The ALRC conducts inquiries—also known as references—into areas of law at the request of the Attorney-General of Australia. Based on its research and consultations throughout an inquiry, the ALRC makes recommendations to government so that government can make informed decisions about law reform. ALRC recommendations do not automatically become law, however over 85 per cent of ALRC reports have been either substantially or partially implemented—making it one of the most effective and influential agents for legal reform in Australia.
The ALRC is part of the Attorney-General's portfolio, however it is independent of government and is able to undertake research, consultations and legal policy development, and to make recommendations to the Parliament, without fear or favour.
The ALRC's objective is to make recommendations for law reform that:
- bring the law into line with current conditions and needs
- remove defects in the law
- simplify the law
- adopt new or more effective methods for administering the law and dispensing justice, and
- provide improved access to justice.
When conducting an inquiry, the ALRC also monitors overseas legal systems to ensure Australia compares favourably with international best practice.

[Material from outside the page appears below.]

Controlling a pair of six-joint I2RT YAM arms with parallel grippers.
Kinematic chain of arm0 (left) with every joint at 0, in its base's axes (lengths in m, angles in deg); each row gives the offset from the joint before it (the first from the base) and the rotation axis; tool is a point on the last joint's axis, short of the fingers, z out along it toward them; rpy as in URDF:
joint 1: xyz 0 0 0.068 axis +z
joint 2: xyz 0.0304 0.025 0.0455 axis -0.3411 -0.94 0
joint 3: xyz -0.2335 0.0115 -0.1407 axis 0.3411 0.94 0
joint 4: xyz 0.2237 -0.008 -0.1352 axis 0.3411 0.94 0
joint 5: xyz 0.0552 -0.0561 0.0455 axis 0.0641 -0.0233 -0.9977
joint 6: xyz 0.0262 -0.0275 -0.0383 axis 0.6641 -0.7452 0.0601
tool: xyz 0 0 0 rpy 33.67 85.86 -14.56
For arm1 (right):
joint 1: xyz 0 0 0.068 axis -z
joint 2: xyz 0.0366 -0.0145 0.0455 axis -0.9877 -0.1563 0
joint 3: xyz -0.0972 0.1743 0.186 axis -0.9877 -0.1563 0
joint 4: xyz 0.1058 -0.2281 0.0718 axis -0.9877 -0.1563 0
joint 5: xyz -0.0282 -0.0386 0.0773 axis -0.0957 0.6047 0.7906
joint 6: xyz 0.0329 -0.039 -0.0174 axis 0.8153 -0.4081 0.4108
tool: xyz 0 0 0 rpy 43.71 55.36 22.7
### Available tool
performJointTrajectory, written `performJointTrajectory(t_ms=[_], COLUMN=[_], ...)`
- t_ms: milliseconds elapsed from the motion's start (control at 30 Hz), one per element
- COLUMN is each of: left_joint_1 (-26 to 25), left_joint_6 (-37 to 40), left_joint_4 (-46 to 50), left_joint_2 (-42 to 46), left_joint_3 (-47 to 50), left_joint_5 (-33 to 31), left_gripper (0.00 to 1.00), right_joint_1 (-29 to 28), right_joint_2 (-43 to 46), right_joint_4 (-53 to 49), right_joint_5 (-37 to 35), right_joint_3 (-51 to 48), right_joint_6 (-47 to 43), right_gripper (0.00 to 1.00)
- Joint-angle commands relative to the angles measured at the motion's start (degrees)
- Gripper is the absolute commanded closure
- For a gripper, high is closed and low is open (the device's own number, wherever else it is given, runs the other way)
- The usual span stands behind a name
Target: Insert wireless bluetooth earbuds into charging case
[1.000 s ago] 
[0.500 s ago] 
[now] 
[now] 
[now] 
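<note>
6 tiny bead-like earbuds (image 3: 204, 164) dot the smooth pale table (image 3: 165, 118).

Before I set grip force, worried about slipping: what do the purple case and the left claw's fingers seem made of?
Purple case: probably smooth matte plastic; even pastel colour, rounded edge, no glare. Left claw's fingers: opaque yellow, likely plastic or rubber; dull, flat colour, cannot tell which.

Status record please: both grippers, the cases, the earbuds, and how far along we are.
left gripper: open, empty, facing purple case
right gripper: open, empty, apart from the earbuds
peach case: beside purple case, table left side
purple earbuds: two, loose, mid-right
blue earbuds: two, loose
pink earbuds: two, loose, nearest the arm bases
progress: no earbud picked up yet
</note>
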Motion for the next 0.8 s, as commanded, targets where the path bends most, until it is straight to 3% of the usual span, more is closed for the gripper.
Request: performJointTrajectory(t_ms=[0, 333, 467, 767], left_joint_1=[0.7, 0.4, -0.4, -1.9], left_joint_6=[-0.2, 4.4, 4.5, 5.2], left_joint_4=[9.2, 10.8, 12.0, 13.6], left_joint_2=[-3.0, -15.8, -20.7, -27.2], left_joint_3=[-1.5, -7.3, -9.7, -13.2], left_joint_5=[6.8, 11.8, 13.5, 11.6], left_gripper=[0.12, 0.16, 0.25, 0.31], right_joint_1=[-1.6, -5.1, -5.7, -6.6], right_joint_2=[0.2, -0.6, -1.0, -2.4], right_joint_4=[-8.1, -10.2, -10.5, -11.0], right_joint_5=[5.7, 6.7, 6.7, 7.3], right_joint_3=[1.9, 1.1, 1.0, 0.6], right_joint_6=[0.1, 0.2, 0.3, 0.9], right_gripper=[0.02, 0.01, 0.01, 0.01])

The ALRC aims to ensure that the proposals and recommendations it makes do not trespass unduly on personal rights and liberties of citizens, or make those rights and liberties unduly dependent on administrative, rather than judicial, decisions and, as far as practicable, are consistent with the International Covenant on Civil and Political Rights.
The ALRC must also have regard to any effect that its recommendations may have on the costs of access to, and dispensing of, justice.
The ALRC does not offer legal advice or handle complaints. It cannot intervene in individual cases and does not act as a 'watch-dog' for the legal system or the legal profession.